Saturday, June 02, 2007

The Rising Tide

The Rising Tide By Jeff Shaara

Category: Novel Grade: A

Shaara is really emerging as the best author currently writing war-based fiction. He comes about his talent honestly. His father was the author of the Pulitzer Prize winning novel, Killer Angels, about the Civil War. Jeff Shaara hit the grand running by completing the Civil War series that his father started. He's gone on to write books about the Revolutionary War and the First World War. This book, The Rising Tide, is the first of a trilogy about World War II - more specifically about the war in Africa and Europe against Germany.

Shaara accomplishes a lot with a proven style. First, he believes that, while he writes about history, what he's really doing is telling a great story. While I'm a big fan of W.E.B. Griffin and his military novels, Shaara doesn't get in to any of the soap-opera aspects of the story that are such a prominent part of the Griffin books. Wives, family and sex play almost no part in Shaara's writing making his books more "serious" while, surprisingly not losing any of the entertainment value.

Second, Shaara has a key asset in his M.O. for telling these stories, one that he's used in every book so far, as I recall.

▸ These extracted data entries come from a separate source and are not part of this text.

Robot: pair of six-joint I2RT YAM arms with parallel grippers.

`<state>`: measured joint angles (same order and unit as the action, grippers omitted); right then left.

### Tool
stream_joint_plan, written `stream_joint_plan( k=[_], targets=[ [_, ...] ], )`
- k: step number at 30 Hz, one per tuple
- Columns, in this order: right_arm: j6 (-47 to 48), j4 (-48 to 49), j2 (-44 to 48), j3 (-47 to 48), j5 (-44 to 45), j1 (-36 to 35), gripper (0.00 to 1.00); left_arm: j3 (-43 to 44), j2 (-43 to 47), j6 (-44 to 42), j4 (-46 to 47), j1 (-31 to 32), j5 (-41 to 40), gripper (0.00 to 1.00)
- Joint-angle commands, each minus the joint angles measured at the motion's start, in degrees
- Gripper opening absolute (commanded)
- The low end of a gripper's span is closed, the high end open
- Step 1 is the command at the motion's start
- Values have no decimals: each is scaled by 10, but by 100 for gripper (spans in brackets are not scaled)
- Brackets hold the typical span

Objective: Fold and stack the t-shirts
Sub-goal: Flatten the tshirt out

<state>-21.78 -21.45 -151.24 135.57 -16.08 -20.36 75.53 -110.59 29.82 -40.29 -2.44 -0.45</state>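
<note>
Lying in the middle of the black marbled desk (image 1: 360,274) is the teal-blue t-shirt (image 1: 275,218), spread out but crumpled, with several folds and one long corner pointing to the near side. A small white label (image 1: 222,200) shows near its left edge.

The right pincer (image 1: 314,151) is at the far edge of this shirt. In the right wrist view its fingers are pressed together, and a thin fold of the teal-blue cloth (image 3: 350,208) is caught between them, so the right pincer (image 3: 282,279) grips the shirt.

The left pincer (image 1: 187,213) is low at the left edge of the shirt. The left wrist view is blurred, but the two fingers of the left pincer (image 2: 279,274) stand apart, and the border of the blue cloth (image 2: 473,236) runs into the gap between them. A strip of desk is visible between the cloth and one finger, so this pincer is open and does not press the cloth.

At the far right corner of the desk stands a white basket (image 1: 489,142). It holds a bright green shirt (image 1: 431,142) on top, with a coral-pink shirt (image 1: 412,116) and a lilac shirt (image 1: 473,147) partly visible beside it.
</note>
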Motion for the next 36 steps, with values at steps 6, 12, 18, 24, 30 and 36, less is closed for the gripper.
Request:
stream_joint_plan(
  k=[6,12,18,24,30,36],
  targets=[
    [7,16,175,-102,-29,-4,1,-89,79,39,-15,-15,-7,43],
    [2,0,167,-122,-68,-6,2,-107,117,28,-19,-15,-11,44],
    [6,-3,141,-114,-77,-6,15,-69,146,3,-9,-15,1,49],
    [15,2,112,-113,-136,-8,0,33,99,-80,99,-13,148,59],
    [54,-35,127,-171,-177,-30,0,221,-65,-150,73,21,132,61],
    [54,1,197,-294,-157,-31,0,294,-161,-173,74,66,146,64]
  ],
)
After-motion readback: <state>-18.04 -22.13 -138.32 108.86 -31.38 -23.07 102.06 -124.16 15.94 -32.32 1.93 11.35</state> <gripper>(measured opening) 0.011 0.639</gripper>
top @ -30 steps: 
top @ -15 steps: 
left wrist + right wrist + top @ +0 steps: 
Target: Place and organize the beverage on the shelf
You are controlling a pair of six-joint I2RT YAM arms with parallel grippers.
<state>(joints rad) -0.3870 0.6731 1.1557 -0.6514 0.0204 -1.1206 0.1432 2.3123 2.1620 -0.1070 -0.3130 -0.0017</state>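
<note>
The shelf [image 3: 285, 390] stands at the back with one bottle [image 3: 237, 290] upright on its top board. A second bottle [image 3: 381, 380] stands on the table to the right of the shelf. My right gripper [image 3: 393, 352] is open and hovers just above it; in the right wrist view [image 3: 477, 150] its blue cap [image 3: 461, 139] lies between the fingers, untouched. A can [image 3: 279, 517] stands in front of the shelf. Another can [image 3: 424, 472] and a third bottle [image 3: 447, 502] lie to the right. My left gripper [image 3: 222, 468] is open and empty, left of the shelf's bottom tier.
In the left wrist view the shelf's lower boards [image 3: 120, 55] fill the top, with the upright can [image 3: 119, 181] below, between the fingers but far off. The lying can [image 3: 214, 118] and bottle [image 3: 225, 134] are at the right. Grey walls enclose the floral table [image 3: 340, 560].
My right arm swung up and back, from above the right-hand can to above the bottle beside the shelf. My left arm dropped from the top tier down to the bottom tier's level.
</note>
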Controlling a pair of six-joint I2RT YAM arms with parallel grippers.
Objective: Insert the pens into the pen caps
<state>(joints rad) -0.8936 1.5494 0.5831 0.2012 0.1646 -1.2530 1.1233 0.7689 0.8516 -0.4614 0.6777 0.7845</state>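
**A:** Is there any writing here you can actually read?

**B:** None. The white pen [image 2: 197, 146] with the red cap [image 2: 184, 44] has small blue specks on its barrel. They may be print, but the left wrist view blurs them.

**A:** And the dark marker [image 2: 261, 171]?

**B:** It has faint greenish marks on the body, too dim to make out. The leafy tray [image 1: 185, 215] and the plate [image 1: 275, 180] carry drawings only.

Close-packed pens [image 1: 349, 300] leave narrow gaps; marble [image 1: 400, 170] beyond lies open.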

While he doesn't write in the first person, Shaara always chooses a few people in the story to serve as multiple focal points. Each chapter in the book uses the viewpoint of a particular person to provide context for what's going on. This technique works because Shaara does such a good job of choosing his focal points. He starts by identifying a small number of the major players on both sides of the war. Here he's used Eisenhower, Montgomery and Rommel with a few chapters late in the book that focus on Patton and Kesselring, Rommel's superior. These focal points allow Shaara to tell the "high level" story -- the international politics, the strategy planning, the frustrations and gives us glimpses of the strengths and the weakness of Roosevelt, Churchill and Hitler.

What gives the book its emotional pull, however, is the second set of choices that Shaara makes in finding focal points. He always includes at least a couple of the normally faceless men who actually fight the war. In this book, he's pulled out two that not only show the agony on the ground, but also let Shaara talk about the new tools that began to be used in World War II. The two (fictional) men that Shaara singles out are Private Logan, a tank gunner, and Sergeant Adams, a paratrooper. Through these men, we get to see the on-the-ground reality - the mix of extraordinary boredom combined with the terror experienced by what were basically kids in the face of the most devastating war in history.

The combination of a terrific story and Shaara's style makes for a really incredible book. In keeping with the theme started in the last review, this is exactly the kind of book that we should be assigning to our high school students. While its well researched and, as far as I can tell, historically accurate (except for the completely cleaned up language), what this book really does, aside from entertaining and educating, is make the reader interested in learning more -- exactly what we should be trying to do with kids. Kids who grow up interested in history are far more valuable to them and to society than kids who learn (and may or may not remember) that date of D-Day.